Mushlin Richard A, Gallagher Stephen, Kershenbaum Aaron, Rebbeck Timothy R
PsychoGenics Inc, Tarrytown, NY, USA.
PLoS One. 2009;4(3):e4862. doi: 10.1371/journal.pone.0004862. Epub 2009 Mar 16.
Commonly-occurring disease etiology may involve complex combinations of genes and exposures resulting in etiologic heterogeneity. We present a computational algorithm that employs clique-finding for heterogeneity and multidimensionality in biomedical and epidemiological research (the "CHAMBER" algorithm).
METHODOLOGY/PRINCIPAL FINDINGS: This algorithm uses graph-building to (1) identify genetic variants that influence disease risk and (2) predict individuals at risk for disease based on inherited genotype. We use a set-covering algorithm to identify optimal cliques and a Boolean function that identifies etiologically heterogeneous groups of individuals. We evaluated this approach using simulated case-control genotype-disease associations involving two- and four-gene patterns. The CHAMBER algorithm correctly identified these simulated etiologies. We also used two population-based case-control studies of breast and endometrial cancer in African American and Caucasian women considering data on genotypes involved in steroid hormone metabolism. We identified novel patterns in both cancer sites that involved genes that sulfate or glucuronidate estrogens or catecholestrogens. These associations were consistent with the hypothesized biological functions of these genes. We also identified cliques representing the joint effect of multiple candidate genes in all groups, suggesting the existence of biologically plausible combinations of hormone metabolism genes in both breast and endometrial cancer in both races.

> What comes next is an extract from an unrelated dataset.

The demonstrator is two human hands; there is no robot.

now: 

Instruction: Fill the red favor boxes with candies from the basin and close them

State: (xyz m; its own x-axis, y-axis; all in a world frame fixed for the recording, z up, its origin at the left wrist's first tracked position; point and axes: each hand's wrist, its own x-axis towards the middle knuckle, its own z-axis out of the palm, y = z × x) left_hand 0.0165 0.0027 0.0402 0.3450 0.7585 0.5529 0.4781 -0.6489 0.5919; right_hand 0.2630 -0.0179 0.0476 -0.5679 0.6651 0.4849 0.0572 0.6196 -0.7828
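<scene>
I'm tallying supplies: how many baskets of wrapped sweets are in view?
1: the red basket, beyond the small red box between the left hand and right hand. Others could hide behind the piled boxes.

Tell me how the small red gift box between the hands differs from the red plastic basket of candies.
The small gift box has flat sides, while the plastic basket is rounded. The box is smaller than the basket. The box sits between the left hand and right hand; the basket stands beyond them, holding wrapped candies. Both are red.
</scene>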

The CHAMBER algorithm may have utility in exploring the multifactorial etiology and etiologic heterogeneity in complex disease.
常见疾病的病因可能涉及基因与暴露因素的复杂组合,从而导致病因的异质性。我们提出了一种计算算法,该算法在生物医学和流行病学研究中利用团发现来处理异质性和多维性(“CHAMBER”算法)。
方法/主要发现:该算法使用构建图来(1)识别影响疾病风险的基因变异,以及(2)根据遗传基因型预测有疾病风险的个体。我们使用集合覆盖算法来识别最优团,并使用布尔函数来识别病因上异质的个体组。我们使用涉及双基因和四基因模式的模拟病例对照基因型-疾病关联来评估这种方法。CHAMBER算法正确识别了这些模拟病因。我们还对非裔美国人和白人女性的乳腺癌和子宫内膜癌进行了两项基于人群的病例对照研究,考虑了类固醇激素代谢相关的基因型数据。我们在这两种癌症部位都发现了新的模式,这些模式涉及硫酸化或葡萄糖醛酸化雌激素或儿茶酚雌激素的基因。这些关联与这些基因的假设生物学功能一致。我们还在所有组中识别出代表多个候选基因联合效应的团,这表明在两个种族的乳腺癌和子宫内膜癌中都存在激素代谢基因的生物学上合理的组合。
CHAMBER算法可能有助于探索复杂疾病的多因素病因和病因异质性。